Nothing outside the range below should be printed. Output exactly the lines from the line with "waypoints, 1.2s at" to the line with "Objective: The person", both included.

━━ MATERIAL PROVIDED ━━

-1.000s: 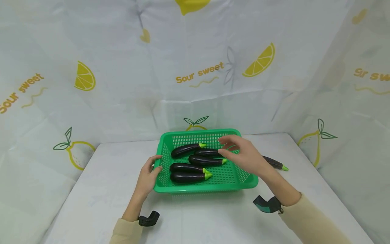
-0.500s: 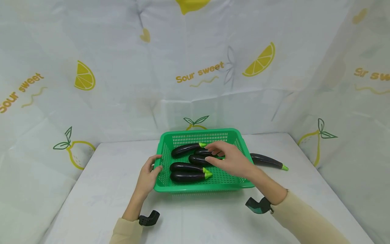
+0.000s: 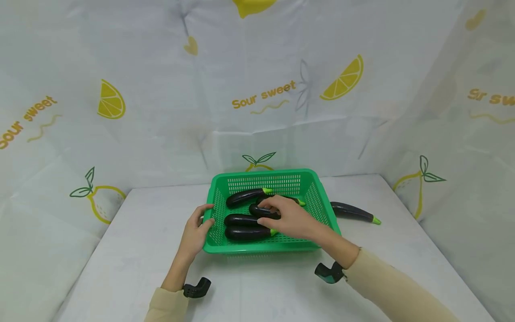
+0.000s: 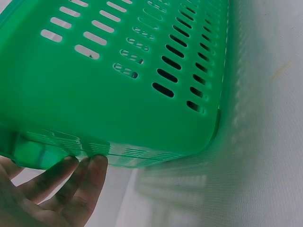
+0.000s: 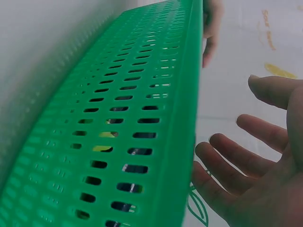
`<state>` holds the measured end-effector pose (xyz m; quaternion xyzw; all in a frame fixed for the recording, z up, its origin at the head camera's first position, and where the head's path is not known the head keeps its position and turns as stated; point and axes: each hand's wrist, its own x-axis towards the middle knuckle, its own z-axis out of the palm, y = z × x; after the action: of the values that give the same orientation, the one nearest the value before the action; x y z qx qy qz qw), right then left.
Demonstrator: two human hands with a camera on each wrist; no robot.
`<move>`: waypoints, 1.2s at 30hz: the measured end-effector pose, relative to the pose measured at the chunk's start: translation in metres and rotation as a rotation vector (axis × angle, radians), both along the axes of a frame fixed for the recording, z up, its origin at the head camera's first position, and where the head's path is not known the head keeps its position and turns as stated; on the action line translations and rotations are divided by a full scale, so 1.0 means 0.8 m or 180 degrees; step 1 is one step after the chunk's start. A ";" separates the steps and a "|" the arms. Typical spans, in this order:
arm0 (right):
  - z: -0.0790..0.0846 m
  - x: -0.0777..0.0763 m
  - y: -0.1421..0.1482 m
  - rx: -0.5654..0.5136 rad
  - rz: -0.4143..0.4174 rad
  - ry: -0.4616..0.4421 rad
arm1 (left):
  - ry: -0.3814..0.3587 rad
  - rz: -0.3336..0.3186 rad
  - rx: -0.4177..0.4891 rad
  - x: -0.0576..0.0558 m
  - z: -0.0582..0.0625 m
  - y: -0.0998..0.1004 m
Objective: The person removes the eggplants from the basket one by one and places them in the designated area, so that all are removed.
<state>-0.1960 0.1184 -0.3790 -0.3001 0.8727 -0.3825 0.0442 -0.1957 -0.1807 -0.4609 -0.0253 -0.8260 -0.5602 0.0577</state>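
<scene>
A green slotted plastic basket (image 3: 297, 247) stands on the white table with several dark purple eggplants in it. My left hand (image 3: 196, 233) grips its left rim; in the left wrist view the fingers (image 4: 90, 187) lie against the outside of the basket wall. Over the eggplants hovers my right hand (image 3: 289, 218), thumb and fingers apart. It is nearest to a middle eggplant (image 3: 257, 209) and covers that one's stem end. In the right wrist view, the hand (image 5: 260, 165) shows spread, bent fingers above the rim, holding nothing. Two eggplants (image 3: 245, 233) lie side by side at the front.
Outside the basket, on the right, another eggplant (image 3: 352, 212) lies on the table (image 3: 132, 259). A white lemon-print cloth (image 3: 161, 134) hangs behind and at the sides. Each wrist carries a black camera mount (image 3: 197, 288).
My right hand has moved left and lower, from the basket's right side to above the middle eggplants. The eggplant outside is now uncovered. My left hand stays on the rim.
</scene>
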 end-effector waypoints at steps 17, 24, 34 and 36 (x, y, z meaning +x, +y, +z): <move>-0.021 -0.011 -0.026 -0.0008 0.0078 -0.0207 | 0.0023 -0.0005 -0.0013 -0.001 0.000 0.001; -0.032 -0.013 -0.039 0.0039 0.0088 -0.0290 | 0.0002 0.0013 -0.0027 0.001 -0.001 0.002; -0.040 -0.018 -0.053 0.0289 0.0063 -0.0444 | 0.0002 0.0015 -0.0014 0.000 0.000 0.001; -0.041 -0.020 -0.055 0.0294 0.0065 -0.0473 | 0.0019 0.0007 -0.0018 0.000 0.000 0.001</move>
<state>-0.2120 0.0742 -0.4117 -0.2774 0.8807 -0.3625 0.1266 -0.1957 -0.1797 -0.4607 -0.0263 -0.8274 -0.5577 0.0607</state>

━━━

_RESPONSE TO THE EXERCISE_.
`<move>`: waypoints, 1.2s at 30hz: the measured end-effector pose, relative to the pose measured at the chunk's start: translation in metres and rotation as a rotation vector (axis × angle, radians), both along the axes of a frame fixed for the recording, z up, its origin at the head camera's first position, and where the head's path is not known the head keeps its position and turns as stated; on the action line translations and rotations are divided by a full scale, so 1.0 means 0.8 m or 180 degrees; step 1 is one step after the chunk's start. A ";" separates the steps and a "|" the arms. Typical spans, in this order:
arm0 (right):
  - z: -0.0790..0.0846 m
  - x: -0.0777..0.0763 m
  - y: -0.1421..0.1482 m
  - rx: -0.5654..0.5136 rad
  - rz: -0.4143..0.4174 rad
  - ry: -0.4616..0.4421 rad
arm1 (left):
  - ry: -0.3814..0.3587 rad
  - rz: -0.3336..0.3186 rad
  - rx: -0.4177..0.4891 rad
  - x: -0.0576..0.0558 m
  - z: -0.0582..0.0625 m
  - y: -0.0998..0.1004 m
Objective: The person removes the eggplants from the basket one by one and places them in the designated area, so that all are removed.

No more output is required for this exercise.